**YOUR ASSIGNMENT:** Filter the material below down to the lines containing the word "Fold".

**MATERIAL SHOWN:**

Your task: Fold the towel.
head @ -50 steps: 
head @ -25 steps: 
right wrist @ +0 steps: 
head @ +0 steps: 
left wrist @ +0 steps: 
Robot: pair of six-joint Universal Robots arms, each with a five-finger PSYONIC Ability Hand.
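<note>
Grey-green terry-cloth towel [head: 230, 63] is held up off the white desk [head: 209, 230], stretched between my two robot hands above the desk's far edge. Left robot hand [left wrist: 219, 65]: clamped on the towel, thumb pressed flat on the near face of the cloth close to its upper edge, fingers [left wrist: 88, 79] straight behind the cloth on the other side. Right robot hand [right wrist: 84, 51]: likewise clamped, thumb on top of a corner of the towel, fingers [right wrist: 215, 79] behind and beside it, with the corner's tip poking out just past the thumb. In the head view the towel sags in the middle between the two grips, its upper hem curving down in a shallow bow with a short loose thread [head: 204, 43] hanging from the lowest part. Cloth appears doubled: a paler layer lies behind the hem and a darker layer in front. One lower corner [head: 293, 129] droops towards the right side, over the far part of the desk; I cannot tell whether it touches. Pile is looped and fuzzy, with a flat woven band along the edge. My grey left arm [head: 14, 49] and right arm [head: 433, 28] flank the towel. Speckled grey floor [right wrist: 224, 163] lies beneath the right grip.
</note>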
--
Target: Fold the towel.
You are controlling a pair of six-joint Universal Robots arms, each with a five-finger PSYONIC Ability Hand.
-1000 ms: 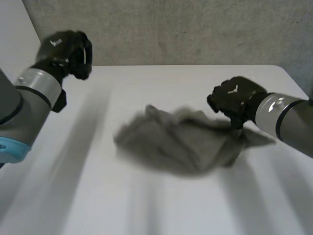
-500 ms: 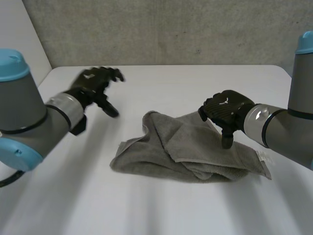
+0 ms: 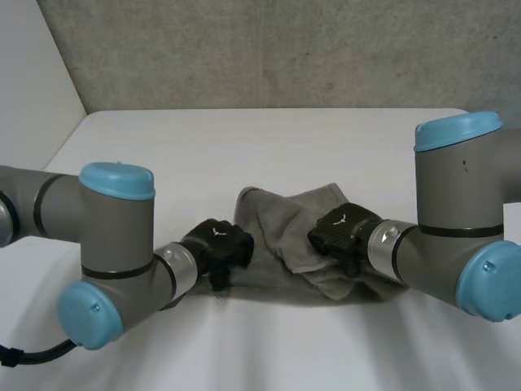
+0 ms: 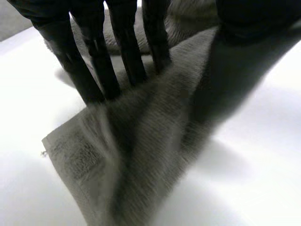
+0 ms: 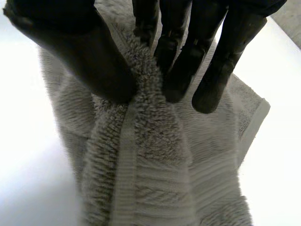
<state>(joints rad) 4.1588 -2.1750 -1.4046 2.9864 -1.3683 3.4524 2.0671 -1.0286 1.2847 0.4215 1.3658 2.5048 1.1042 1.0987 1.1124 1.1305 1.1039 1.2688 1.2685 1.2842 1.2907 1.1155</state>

**EXERCISE RESULT:**
Your task: Fold the towel.
Target: Fold the towel.

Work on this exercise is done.